▸ **What the task asks**
Reproduce exactly only the lines from the line that holds "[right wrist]" to the line that holds "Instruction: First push", inclusive, in the listing below, and please leave out every picture.

▸ **Task data**
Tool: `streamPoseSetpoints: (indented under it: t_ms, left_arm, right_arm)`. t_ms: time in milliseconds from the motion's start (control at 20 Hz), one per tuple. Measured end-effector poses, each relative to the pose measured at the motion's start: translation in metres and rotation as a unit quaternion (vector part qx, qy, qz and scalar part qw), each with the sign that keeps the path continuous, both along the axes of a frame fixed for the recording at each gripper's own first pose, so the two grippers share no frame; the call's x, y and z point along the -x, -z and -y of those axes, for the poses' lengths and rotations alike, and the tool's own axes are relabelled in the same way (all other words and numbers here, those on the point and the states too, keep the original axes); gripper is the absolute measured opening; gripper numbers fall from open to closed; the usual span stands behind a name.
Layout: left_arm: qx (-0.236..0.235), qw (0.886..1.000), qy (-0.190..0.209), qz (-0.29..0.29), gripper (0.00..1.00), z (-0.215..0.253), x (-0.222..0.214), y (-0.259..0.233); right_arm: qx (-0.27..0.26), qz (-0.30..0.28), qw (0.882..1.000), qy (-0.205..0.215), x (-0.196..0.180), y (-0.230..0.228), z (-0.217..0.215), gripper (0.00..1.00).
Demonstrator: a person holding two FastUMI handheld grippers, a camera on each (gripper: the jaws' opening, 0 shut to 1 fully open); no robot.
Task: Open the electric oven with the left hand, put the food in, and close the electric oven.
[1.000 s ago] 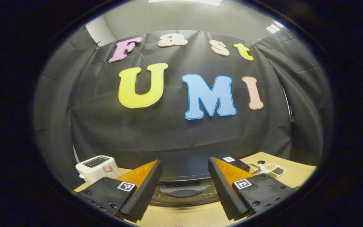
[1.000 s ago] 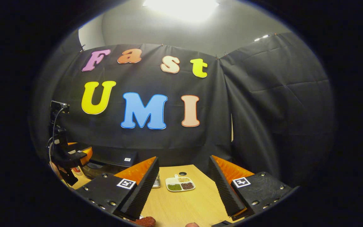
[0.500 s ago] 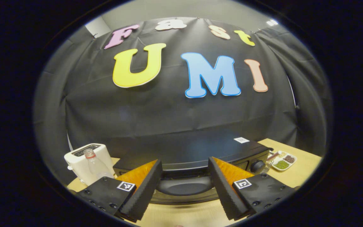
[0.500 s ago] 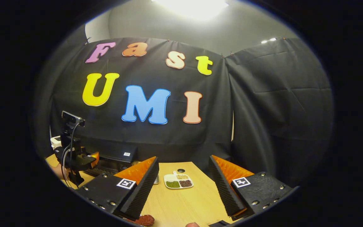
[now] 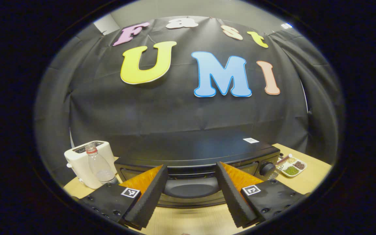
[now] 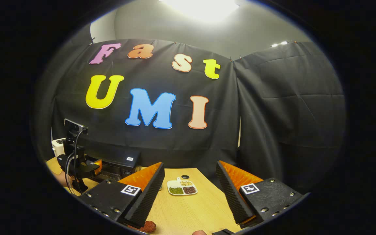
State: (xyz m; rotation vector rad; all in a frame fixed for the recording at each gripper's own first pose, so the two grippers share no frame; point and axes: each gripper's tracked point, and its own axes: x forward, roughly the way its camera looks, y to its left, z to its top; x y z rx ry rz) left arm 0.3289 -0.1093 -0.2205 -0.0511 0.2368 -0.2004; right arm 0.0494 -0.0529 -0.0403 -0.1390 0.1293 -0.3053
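Note:
The black electric oven [image 5: 194,153] stands on the wooden table, door closed, with its curved door handle [image 5: 191,187] just beyond and between my left gripper's open fingers. My left gripper [image 5: 191,213] holds nothing and hovers close in front of the handle. The oven [image 6: 117,163] sits at the far left in the right gripper view, with the left gripper [image 6: 93,166] in front of it. My right gripper [image 6: 189,212] is open over the table. A reddish-brown piece of food [image 6: 145,226] lies at the bottom edge by its left finger.
A white toaster [image 5: 83,161] and a clear plastic bottle [image 5: 98,164] stand left of the oven. A white divided dish of beans [image 5: 291,164] lies right of it, also [image 6: 182,188] ahead of the right gripper. A knob [image 5: 267,168] is on the oven's right front.
My left gripper has dropped and come closer to the oven, so its front and handle now show between the fingers. The right gripper has barely shifted.

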Motion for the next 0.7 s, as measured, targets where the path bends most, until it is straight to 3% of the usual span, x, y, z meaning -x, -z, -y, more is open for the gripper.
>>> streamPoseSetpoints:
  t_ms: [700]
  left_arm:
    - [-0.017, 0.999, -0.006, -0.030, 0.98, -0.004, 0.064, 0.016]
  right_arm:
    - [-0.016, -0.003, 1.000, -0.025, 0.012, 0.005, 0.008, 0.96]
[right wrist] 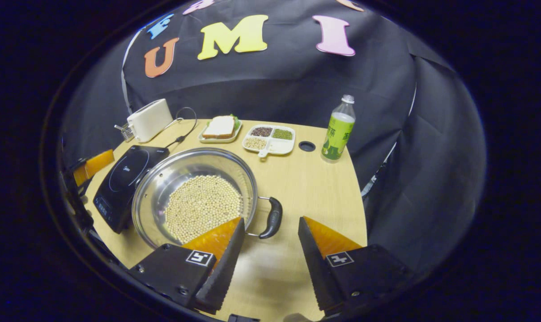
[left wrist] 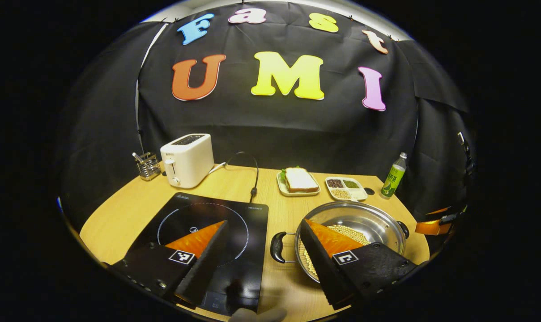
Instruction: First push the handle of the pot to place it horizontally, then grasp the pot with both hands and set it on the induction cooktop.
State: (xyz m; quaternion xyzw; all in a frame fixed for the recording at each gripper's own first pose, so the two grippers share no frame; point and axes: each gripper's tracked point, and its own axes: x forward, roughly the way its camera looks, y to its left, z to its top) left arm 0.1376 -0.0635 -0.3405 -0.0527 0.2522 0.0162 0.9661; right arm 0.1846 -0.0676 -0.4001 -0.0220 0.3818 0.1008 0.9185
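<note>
A steel pot (left wrist: pixel 377 223) holding pale beans stands on the wooden table, right of the black induction cooktop (left wrist: pixel 194 219). Its near black handle (left wrist: pixel 277 247) lies between the fingers of my left gripper (left wrist: pixel 266 222), which is open; the right finger overlaps the pot's rim. The far handle (left wrist: pixel 403 229) points toward the other gripper (left wrist: pixel 431 226). In the right gripper view the pot (right wrist: pixel 172 165) sits left of centre with the cooktop (right wrist: pixel 122 179) beyond it. My right gripper (right wrist: pixel 271 220) is open, with a pot handle (right wrist: pixel 272 218) at the gap between its fingertips. The left gripper (right wrist: pixel 93 165) is at the left edge.
At the back of the table (left wrist: pixel 118 214) stand a white toaster (left wrist: pixel 187 160), a wire utensil holder (left wrist: pixel 147 165), a plate with a sandwich (left wrist: pixel 299 181), a divided tray of grains (left wrist: pixel 346 188) and a green bottle (left wrist: pixel 393 178). A black cable (left wrist: pixel 254 179) runs to the cooktop.
</note>
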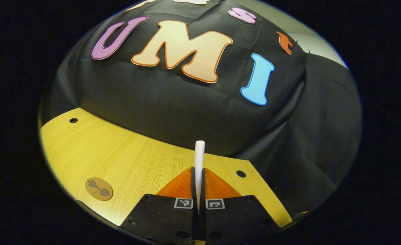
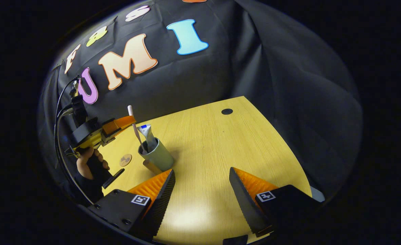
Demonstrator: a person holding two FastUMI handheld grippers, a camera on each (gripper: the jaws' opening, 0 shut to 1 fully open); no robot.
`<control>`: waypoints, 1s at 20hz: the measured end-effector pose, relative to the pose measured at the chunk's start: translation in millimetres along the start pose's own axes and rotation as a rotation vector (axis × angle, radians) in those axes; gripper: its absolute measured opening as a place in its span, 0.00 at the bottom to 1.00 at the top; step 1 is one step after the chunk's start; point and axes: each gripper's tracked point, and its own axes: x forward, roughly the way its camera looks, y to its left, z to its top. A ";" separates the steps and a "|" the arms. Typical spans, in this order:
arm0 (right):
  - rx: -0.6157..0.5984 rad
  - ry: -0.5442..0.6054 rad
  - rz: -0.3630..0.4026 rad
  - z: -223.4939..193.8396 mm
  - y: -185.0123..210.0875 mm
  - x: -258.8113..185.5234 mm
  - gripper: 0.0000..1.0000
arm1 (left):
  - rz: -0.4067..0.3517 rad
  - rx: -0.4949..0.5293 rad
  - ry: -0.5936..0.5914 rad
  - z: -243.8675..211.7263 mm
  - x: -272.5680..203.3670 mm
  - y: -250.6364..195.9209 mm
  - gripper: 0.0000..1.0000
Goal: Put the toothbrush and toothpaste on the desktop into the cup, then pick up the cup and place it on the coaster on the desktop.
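status: the toothpaste (image 2: 146, 134) stands in the cup (image 2: 157, 154), its top end projecting above the rim. this sub-step reads as complete.

the toothbrush (image 1: 199, 163) is clamped between the two fingers of the left gripper (image 1: 199, 180), which are closed on its handle with the free end pointing forward past the fingertips. in the right gripper view the left gripper (image 2: 127, 121) is seen farther off, held by a hand (image 2: 91, 163), and the toothbrush (image 2: 134, 127) slants down from it with its lower end inside the cup, beside the toothpaste. the toothbrush is therefore partly inserted but not yet released; this sub-step is judged nearly complete.

the right gripper (image 2: 202, 183) is held with its fingers spread wide apart, holding nothing, above bare surface (image 2: 221, 143) in front of the cup.

the cup rests on the surface, near the coaster (image 2: 126, 159) but apart from it. the coaster (image 1: 98, 189) lies flat and carries nothing.

remaining, by judgement:
- release the toothbrush so that it rests in the cup.
- grasp the cup.
- lift it and set it on the coaster.

note: the cup holds two tall items that lean over the rim, so a tilt during transfer could tip them out.
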 end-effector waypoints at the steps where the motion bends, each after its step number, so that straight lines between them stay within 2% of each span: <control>1: -0.004 0.000 0.009 0.7 4.3 3.7 0.97 | -0.003 0.010 -0.003 -0.4 -4.4 -1.6 0.00; 7: -0.035 0.000 0.080 8.2 37.1 16.7 0.97 | -0.017 0.065 0.044 -23.9 -32.8 -10.0 0.01; 11: -0.068 0.040 0.126 -0.5 59.0 24.1 0.94 | -0.026 0.069 0.079 -37.5 -48.9 -10.1 0.02; 12: -0.077 0.051 0.142 -2.6 64.5 25.0 0.99 | -0.029 0.082 0.079 -39.2 -51.3 -9.9 0.02; 13: -0.089 0.063 0.160 -4.8 71.0 27.1 0.99 | -0.032 0.097 0.079 -39.7 -55.1 -10.0 0.05; 14: -0.103 0.073 0.170 -6.5 75.0 30.6 0.99 | -0.035 0.111 0.088 -41.7 -60.1 -9.6 0.10; 17: -0.104 0.127 0.200 -9.9 91.1 36.7 0.99 | -0.005 0.174 0.115 -42.9 -79.4 2.2 0.63; 18: -0.106 0.151 0.215 -11.2 98.9 38.8 0.99 | 0.006 0.188 0.108 -38.5 -87.6 7.1 0.75; 19: -0.112 0.181 0.223 -14.7 106.5 42.7 0.99 | 0.014 0.194 0.095 -32.0 -95.9 12.1 0.82; 20: -0.121 0.209 0.219 -18.2 111.4 46.7 0.98 | 0.027 0.195 0.088 -27.4 -105.1 19.2 0.83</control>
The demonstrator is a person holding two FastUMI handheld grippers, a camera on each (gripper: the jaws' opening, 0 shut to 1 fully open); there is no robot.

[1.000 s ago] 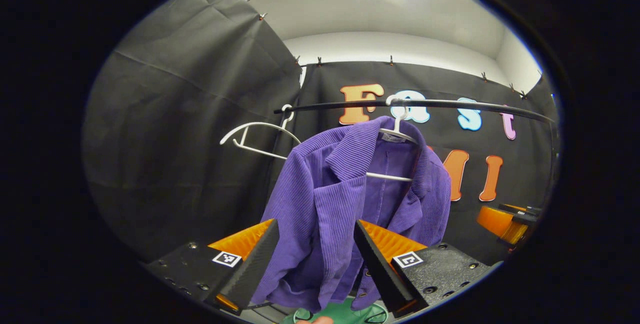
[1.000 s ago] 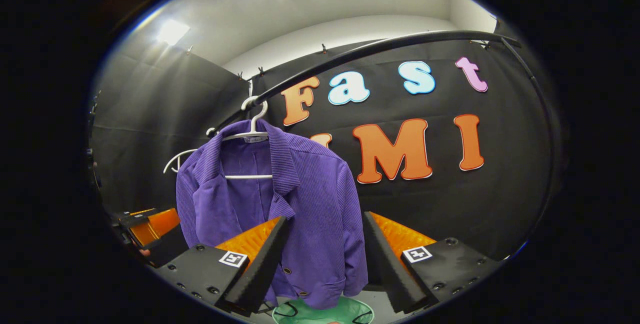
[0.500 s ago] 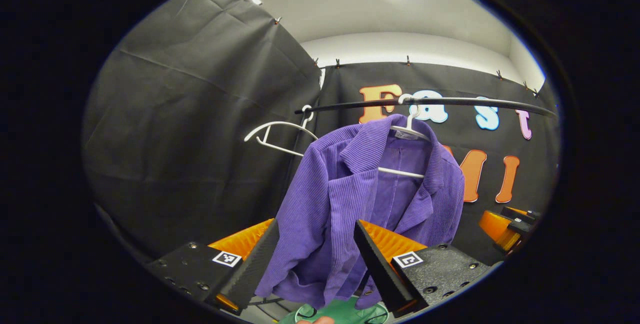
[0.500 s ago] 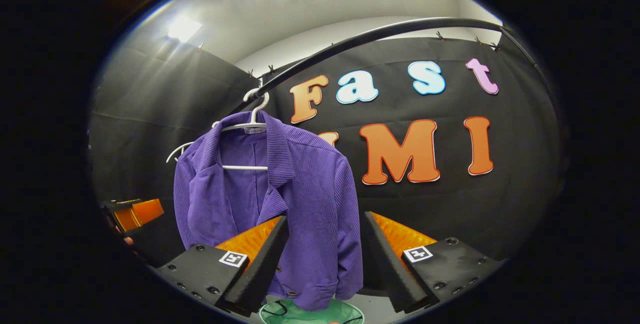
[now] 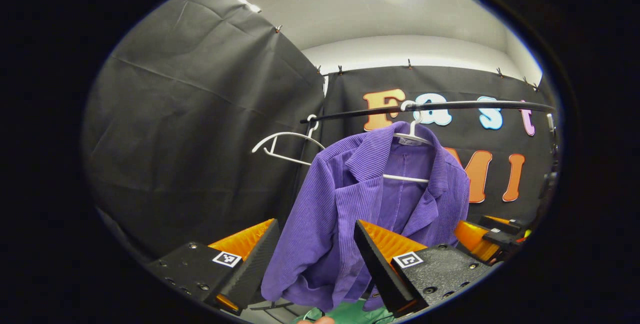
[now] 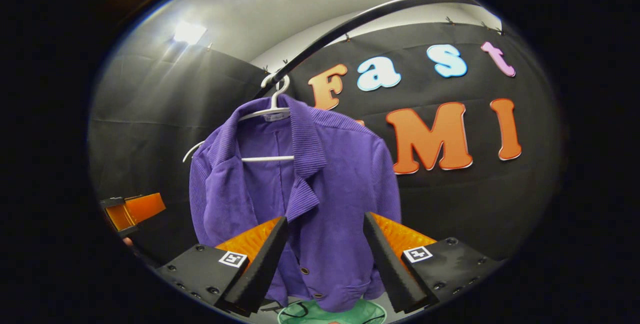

▸ **Written answer**
[right wrist] 
[left wrist] 
Instruction: First push the handle of the pot to place it horizontally, then grasp the pot with both hands and set it on the induction cooktop.

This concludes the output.